Happy listening - Less


----------



## mxl16 (Oct 2, 2008)

I know this is an old thread but I'm hoping you could help me out. I am in the middle of "attempting" to put this DRZ/media player system that you shared with us together. My issue is finding the cable.

A DCA006 is a 16' Fiber-Optic Connector with old Clarion connectors on source unit end and new Clarion connector on processor end.

A DCA002 5' Fiber-Optic Cable with old Clarion connectors on both ends.

So my assumption is that the "source unit end," which according to the above info, is the old clarion connectors plugs into the DRZ. If this is not the case then I think my problem is solved and I need a cable with "new connectors."

However, if my assumption is correct and the "old connector" is needed to plug into the DRZ than I either have a newer DRZ that requires the newer connector or I have a newer DCA002 cable that has the newer connector on it.

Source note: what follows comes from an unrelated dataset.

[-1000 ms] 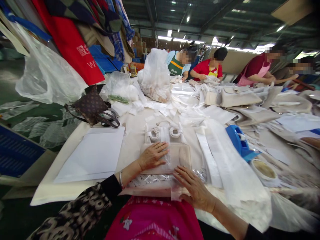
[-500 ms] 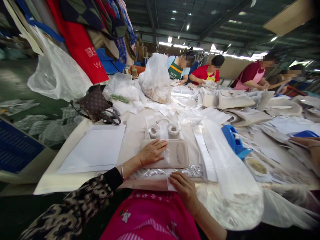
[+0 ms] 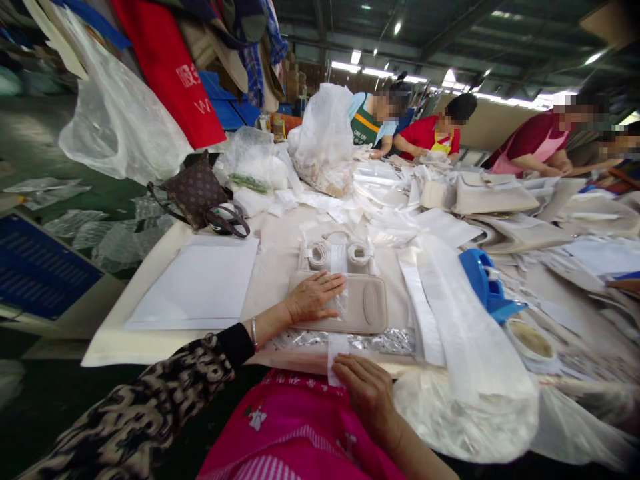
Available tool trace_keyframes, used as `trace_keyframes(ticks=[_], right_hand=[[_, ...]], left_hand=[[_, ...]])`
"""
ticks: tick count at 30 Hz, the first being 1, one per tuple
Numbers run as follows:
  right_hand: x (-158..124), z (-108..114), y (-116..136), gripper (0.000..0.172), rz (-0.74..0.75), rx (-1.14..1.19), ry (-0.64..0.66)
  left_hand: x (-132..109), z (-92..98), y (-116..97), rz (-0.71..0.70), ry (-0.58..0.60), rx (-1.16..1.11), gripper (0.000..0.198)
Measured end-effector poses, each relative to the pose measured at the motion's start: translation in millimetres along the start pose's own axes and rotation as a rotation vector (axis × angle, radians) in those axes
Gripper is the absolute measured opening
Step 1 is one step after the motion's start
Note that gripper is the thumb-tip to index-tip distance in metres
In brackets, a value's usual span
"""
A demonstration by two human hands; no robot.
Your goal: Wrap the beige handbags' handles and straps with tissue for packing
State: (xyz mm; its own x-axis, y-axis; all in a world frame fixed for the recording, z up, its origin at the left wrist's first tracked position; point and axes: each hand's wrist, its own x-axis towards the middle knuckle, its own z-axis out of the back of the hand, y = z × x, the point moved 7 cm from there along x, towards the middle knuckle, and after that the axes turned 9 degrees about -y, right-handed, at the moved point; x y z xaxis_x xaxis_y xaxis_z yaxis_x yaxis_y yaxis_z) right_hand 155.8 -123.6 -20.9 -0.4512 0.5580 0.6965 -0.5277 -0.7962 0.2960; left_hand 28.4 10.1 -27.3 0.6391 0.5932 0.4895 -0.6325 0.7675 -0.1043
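A beige handbag lies flat at the front of the table, with two rolled straps at its far side. My left hand is spread flat on the bag, its fingertips on a translucent white strip running down the middle. The near end of a white strip hangs toward the table's front edge. There my right hand has its fingers together, closed on this end; the thumb is hidden. Clear plastic wrapping shows under the bag's near side.
White sheets lie on the left, below a brown patterned bag. To the right are long plastic bags, a blue tape dispenser and a round container. More beige bags are piled farther back. Co-workers stand across the table.
The view has swung slightly left, so the scene sits farther right. My left hand stays on the bag. My right hand has shifted slightly toward me and left relative to the bag, with the strip's end.
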Motion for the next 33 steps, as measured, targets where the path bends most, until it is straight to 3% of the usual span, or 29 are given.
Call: trace_keyframes(ticks=[4, 7, 10, 15, 25, 33], right_hand=[[53, 0, -27, 0.03, -0.079, 0.052, 0.062], [93, -7, -60, 0.022, -0.158, 0.005, 0.0], [113, -25, -89, 0.012, -0.214, -0.022, -0.001], [113, -46, -107, 0.009, -0.248, -0.075, 0.093], [112, -48, -117, 0.015, -0.324, -0.159, 0.126], [113, -48, -119, 0.013, -0.337, -0.171, 0.107]], left_hand=[[-1, 3.6, -3, 0.004, -0.004, -0.015, 0.067], [-2, 3.0, -3, 0.013, -0.005, -0.03, 0.065], [-4, 1.6, 2, 0.08, -0.022, -0.072, 0.084], [-5, 0.1, 10, 0.183, -0.026, -0.135, 0.104], [-3, 2.1, 11, 0.15, -0.01, -0.221, 0.103], [-1, 2.0, 14, 0.137, -0.042, -0.236, 0.092]])
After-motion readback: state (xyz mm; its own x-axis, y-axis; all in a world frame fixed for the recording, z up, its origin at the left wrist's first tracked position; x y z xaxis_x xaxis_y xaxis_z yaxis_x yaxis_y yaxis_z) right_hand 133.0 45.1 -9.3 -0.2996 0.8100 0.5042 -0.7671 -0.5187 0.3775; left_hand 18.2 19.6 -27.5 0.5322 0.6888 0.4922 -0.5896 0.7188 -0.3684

So I purchased a DCA002 cable from Herman Elec. It is the "cheaper" (yes, I use that term loosely) 5' cable with older connectors on both ends. Again, working under my assumption that the source unit end (IE, old connector on both DCA002 and DCA006) are identical then whatever is on the other end of the cable will not matter because I am going to cut it off anyway. So I get the cable a few days ago and try to test fit it this morning. No go. The circular part of the connector has too large of a diameter to plug into my DRZ.

So I started looking very closely at your pictures of the DCA006. It looks like the all black connector does not have the extra plastic extrusion where the cable mates with the connector. Please see pictures for clarification.










Where as my DCA002 has that extrusion on both connectors.










Is this the end (all black connector) that mates to the DRZ? Just from looking at the pictures, that is only visible difference I can see between my DCA002 and your DCA006. 


Just for the sake of being thorough, here are some pics of the connectors on the DCA002.


----------



## goodstuff (Jan 9, 2008)

Less,
I bought two of the 5 foot fiber optic cables. I think I'm going to try and make my own using the ends from one cable and the spare f/o cable I have. Any advice you can give would be great. Thanks, goodstuff.


----------



## less (Nov 30, 2006)

Why are you taking two good cables and making your own, if you don't mind my asking. Personally, I'd avoid that unless I really needed to in order to make my system work. Then, if you are going to do it, my advice would be to use a new cable that has a nice flexible jacket that can take the changes of temperature that it will face in a car environment.

Also, as you probably are aware, optical cable works best with minimal bends and no sharp bends. Plan your route well to avoid these, and tape it in place if that would be beneficial. I'd also avoid zip tying it to a group of cables unless you leave the zip tie fairly loose.

I can't think of anything else except to use a brand new razor blade to make your cuts and firmly hold the cable against a flat surface - making your cut quick and firm. The toslink adapters I bought had some kind of polish paper to smooth off the cut ends and I am sure that the cleaner smoother end you get, the better off your signal will be.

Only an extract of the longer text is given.